新型コロナに伴う政府による経済活動の制限は2022年5月で終了して半年以上が経過した。その後も感染そのものは収束することはなく、本稿を執筆している2023年1月末時点でも繰り返される感染拡大の波がまだ社会を揺さぶっている。しかし、それもようやく新型コロナが伝染病指定の2類から、季節性インフルエンザと同じ5類へと引き下げられる今年5月8日にようやく終わる。名実ともに、アフターコロナの時代へと突入するといえる。

感染拡大のピーク時には、外食産業の大規模な衰退が起き、店舗数減と回転率の低下で市場規模は大きく縮減した。その後、営業規制の終焉と新店回復で市場規模は2022年末ごろの時点で新型コロナ前の8割程度まで回復したとの認識が広がっている。5類相当になれば今まで以上に気にせず外出する形へと行動様式が変わると見込まれることから、外食需要もさらなる回復が見込め、新業態の展開なども重なれば近い将来に新型コロナ以前の市場規模に届く可能性もある。

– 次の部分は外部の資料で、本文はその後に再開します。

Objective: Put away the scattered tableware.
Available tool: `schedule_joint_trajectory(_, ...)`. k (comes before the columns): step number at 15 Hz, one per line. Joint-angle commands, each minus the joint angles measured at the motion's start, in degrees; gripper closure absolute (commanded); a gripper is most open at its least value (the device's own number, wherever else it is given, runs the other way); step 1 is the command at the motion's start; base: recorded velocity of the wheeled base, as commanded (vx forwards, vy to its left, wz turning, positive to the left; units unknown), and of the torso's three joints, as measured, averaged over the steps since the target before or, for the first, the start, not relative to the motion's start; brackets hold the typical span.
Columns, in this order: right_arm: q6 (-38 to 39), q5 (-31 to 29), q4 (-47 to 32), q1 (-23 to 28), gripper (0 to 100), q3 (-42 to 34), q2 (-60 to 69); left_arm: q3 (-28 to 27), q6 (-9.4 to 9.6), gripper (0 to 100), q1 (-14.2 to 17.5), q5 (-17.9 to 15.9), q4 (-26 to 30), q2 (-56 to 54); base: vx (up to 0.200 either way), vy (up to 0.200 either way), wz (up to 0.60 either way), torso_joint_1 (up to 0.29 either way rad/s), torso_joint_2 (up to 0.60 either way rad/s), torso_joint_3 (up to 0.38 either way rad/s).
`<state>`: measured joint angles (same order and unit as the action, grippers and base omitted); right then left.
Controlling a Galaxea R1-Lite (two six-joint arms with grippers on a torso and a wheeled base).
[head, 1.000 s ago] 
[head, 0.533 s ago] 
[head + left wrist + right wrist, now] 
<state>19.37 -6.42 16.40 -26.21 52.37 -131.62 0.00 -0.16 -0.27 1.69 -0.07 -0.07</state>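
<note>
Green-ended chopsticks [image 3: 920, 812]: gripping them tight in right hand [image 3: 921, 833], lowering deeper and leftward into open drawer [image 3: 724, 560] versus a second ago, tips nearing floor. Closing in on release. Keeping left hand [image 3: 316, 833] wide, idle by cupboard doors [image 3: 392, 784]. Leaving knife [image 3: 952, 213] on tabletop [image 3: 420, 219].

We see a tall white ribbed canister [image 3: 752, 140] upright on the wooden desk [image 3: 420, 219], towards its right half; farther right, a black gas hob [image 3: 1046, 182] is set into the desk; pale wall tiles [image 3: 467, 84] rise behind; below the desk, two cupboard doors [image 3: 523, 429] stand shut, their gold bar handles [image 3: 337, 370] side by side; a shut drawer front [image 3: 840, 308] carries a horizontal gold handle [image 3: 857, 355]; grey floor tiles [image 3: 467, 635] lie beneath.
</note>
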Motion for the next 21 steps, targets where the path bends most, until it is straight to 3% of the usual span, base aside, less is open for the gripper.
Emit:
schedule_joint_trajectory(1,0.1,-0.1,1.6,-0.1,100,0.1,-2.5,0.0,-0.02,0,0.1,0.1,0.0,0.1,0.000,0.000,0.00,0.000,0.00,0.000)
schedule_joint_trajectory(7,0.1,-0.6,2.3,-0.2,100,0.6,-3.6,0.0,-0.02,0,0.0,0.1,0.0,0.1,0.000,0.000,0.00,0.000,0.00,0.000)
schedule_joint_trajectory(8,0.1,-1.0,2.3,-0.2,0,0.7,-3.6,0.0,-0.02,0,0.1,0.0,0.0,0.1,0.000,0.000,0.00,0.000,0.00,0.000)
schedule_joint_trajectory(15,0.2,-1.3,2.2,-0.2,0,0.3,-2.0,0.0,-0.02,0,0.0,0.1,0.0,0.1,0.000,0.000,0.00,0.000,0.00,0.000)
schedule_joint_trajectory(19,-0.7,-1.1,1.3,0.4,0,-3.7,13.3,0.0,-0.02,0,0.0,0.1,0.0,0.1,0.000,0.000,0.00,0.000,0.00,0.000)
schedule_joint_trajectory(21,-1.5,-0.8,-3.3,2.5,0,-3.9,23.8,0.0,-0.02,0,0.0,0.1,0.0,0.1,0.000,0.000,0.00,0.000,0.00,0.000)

今回、巣ごもりで内食需要の風が吹き、水産業界で素材魚が売れたのはほんの1年足らずだった。深刻な魚調理離れが起きていた中で、内食が定着するはずもなく、素材魚は急激に売れなくなり、いったんは停滞していた惣菜(中食)が急成長してマーケットを拡大させた。

写真9:食品スーパーで素材魚の売場が減らされている一方、魚惣菜売場は拡大している
写真9:食品スーパーで素材魚の売場が減らされている一方、
魚惣菜売場は拡大している

業界関係者が進めている地道な魚食普及活動は魚食復活に向けた力になっていると信じたいものの、消費者の多くが魚調理の習慣を引き継いでいない今は、やはり高度化していく食の外部化に水産物消費拡大の直近の未来を託さざるをえない。別の伝染病再来による新型コロナと同様の社会の混乱が起きるリスクが国際交流ありきの世の中では常にくすぶり続けるが、当面は素材魚より中食・外食が水産物消費拡大のカギを握ることは間違いない。